A federal appeals court has vacated class certification in a suit claiming extended warranties by retailer Sam's Club were worthless.

The plaintiff failed to show that the proposed class is sufficiently numerous and that class members can be easily ascertained, the U.S. Court of Appeals for the Third Circuit held in Hayes v. Wal-Mart Stores Inc., 12-2522.

The Aug. 2 ruling relied on the court's decision in Marcus v. BMW of North America, 687 F.3d 583 (2012), which held that Fed. R. Civ. P. 23 requires a party show by a preponderance of the evidence that class membership can be readily determined.

In the case at hand, William Hayes bought a $100 power washer, with a $5.26 service plan, and later a $350 37-inch television, with a $39.85 service plan. Both products were labeled as-is, and offered at reduced prices, at Sam's Club in Williamstown.

Hayes later discovered that the TV's manual and remote control were missing. The store gave him those items but said he should not have been sold the service plan because the TV was not covered.

Sam's Club service plans generally do not cover products sold as-is, unless the item is covered by a manufacturer's warranty.

Hayes was offered a refund for the plan cost but declined.

In January 2010, Hayes sued on behalf of all consumers who bought a service plan for an as-is product from Sam's Club in New Jersey since January 2004. He asserted violations of the Consumer Fraud Act, breach of contract and unjust enrichment.

U.S. District Judge Jerome Simandle granted certification in March 2012, finding the class met the ascertainability requirement because buyers could be determined by objective criteria.

He also found the class sufficiently numerous because Sam's Club records showed 3,500 transactions that included a price override, done when as-is items are sold, and purchase of a service plan.

Simandle reasoned that even if 5 percent of those transactions were for as-is items ineligible for service plans, the class would be sufficiently numerous.

He also found that the purchase of the power washer was a proper basis for class certification but the purchase of the TV was not because the service plan was honored when the missing remote was replaced.

Wal-Mart, Sam's Club's parent, was granted leave for an interlocutory appeal.
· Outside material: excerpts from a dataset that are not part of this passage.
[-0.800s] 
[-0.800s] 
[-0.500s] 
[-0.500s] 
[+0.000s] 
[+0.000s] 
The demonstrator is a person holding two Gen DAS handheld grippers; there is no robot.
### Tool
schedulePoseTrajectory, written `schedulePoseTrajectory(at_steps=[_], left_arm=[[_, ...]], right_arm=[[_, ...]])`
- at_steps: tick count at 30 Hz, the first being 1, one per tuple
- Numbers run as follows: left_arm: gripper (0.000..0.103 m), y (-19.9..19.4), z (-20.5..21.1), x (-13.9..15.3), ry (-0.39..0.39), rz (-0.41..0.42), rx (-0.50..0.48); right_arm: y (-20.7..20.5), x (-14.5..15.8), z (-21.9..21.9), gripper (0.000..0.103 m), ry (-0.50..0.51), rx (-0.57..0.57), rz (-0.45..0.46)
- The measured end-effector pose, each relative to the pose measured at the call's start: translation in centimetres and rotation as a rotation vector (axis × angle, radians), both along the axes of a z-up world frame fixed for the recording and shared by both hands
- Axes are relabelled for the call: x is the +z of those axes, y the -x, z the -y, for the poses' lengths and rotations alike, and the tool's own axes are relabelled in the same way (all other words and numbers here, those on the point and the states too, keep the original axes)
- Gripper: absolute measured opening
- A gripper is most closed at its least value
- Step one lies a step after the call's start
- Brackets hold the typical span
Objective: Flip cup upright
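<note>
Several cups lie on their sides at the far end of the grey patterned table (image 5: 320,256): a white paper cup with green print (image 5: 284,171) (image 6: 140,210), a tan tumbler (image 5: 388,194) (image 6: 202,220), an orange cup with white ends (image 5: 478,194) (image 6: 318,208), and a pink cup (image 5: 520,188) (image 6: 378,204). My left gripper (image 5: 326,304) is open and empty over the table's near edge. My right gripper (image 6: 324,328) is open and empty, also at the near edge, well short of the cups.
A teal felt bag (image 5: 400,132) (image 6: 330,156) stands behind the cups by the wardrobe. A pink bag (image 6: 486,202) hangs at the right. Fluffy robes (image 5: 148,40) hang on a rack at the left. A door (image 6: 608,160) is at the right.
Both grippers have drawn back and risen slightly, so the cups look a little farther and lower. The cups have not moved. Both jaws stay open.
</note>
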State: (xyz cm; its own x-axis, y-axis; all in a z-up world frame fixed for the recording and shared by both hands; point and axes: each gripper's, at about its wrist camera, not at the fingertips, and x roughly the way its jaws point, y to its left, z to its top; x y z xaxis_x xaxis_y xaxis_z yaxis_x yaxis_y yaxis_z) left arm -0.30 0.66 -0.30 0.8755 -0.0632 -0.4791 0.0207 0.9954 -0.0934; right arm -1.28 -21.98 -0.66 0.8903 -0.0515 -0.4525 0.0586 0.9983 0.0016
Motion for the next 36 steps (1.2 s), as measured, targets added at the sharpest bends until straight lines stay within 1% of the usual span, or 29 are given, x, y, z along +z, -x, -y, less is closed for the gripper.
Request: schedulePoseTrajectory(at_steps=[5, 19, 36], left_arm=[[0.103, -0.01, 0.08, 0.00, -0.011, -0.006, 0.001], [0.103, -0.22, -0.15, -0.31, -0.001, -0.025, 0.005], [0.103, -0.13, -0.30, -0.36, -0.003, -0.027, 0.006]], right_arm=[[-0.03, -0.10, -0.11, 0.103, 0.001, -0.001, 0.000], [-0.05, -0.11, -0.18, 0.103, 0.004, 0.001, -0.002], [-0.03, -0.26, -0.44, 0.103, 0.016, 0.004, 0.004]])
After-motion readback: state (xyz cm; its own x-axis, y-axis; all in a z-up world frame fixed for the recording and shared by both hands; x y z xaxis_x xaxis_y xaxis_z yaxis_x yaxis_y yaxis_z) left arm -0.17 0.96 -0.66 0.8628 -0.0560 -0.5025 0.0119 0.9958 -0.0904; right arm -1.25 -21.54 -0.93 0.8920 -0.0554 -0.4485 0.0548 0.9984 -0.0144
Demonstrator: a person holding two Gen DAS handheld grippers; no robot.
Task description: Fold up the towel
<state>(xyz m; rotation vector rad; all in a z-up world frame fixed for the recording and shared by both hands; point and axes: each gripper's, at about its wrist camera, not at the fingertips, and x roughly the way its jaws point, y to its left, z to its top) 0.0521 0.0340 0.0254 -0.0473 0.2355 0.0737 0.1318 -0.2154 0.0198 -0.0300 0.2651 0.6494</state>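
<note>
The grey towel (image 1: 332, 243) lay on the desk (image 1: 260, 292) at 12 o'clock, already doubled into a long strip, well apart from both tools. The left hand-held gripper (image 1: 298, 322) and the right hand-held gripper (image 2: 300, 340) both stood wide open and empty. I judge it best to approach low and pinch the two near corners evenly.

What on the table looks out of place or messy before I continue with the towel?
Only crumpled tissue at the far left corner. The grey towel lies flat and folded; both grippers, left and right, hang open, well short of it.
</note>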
It claimed Hayes failed to show that a reliable method of ascertaining class membership existed and that the class is sufficiently numerous.

On appeal, Judges Anthony Scirica, Thomas Ambro and Julio Fuentes said that "where nothing in company databases shows or could show whether individuals should be included in the proposed class, the class definition fails."

The Marcus plaintiffs sued BMW and Bridgestone over allegedly defective tires, but records did not indicate which cars were sold with those tires.

Forcing BMW and Bridgestone to accept as true car owners' declarations that they are class members would have "serious due process implications," the Marcus court said.

The Hayes panel remanded for limited fact-finding on whether a reliable way for ascertaining class membership is available.

The petition for certification "will founder if the only proof of class membership is the say-so of putative class members or if ascertaining the class requires extensive or individualized fact-finding," Scirica wrote for the panel.

The appeals court also said that the plaintiff did not fulfill the numerosity requirement. On remand, he must show direct or circumstantial evidence so the trial court may determine whether there are enough parties to warrant class action, Scirica wrote.

The lawyer for Wal-Mart, John Papianou, of Montgomery, McCracken, Walker & Rhoads in Philadelphia, declines to comment.

Plaintiff lawyers Daniel Lapinski of Wilentz, Goldman & Spitzer in Woodbridge, and James Shah of Shepherd, Finkelman, Miller & Shah in Collingswood, did not return calls.